**Raw data**
———

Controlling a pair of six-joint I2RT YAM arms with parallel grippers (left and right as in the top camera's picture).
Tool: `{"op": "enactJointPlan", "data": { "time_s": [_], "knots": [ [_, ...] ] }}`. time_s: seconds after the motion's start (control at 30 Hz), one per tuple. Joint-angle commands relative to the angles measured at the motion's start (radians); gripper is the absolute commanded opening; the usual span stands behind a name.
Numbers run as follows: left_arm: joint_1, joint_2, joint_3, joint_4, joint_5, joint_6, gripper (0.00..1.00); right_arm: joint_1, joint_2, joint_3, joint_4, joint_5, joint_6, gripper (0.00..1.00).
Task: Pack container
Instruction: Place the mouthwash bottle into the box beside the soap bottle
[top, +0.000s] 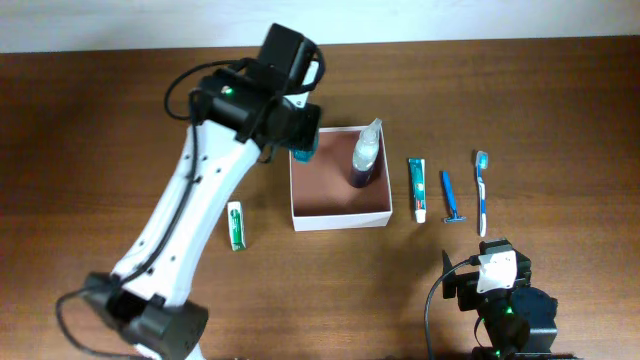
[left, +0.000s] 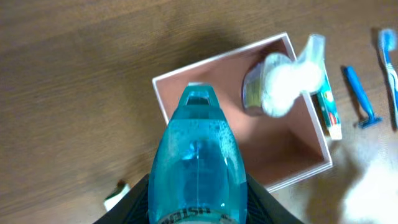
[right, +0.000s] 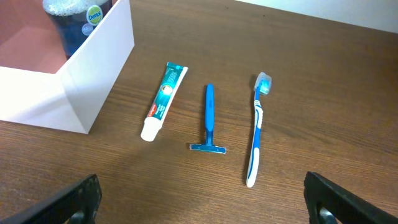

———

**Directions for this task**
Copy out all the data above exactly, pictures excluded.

**Response to this task**
Controlling a pair of six-joint I2RT YAM arms with parallel grippers (left and right as in the top camera's picture).
Tool: `{"op": "enactJointPlan", "data": { "time_s": [_], "knots": [ [_, ...] ] }}`. time_s: seconds after the motion's start (control at 30 Hz), one per tuple. Joint-angle commands relative to the angles measured at the motion's start (radians); gripper is the absolute commanded opening; the usual span stands behind a name.
Numbers run as follows: left_arm: joint_1, joint_2, joint_3, joint_4, joint_5, joint_6, gripper (0.00..1.00); right_arm: joint_1, joint_2, joint_3, joint_4, joint_5, joint_6, gripper (0.00..1.00).
Task: Pack container
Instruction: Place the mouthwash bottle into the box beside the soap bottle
[top, +0.000s] 
[left, +0.000s] 
[right, +0.000s] 

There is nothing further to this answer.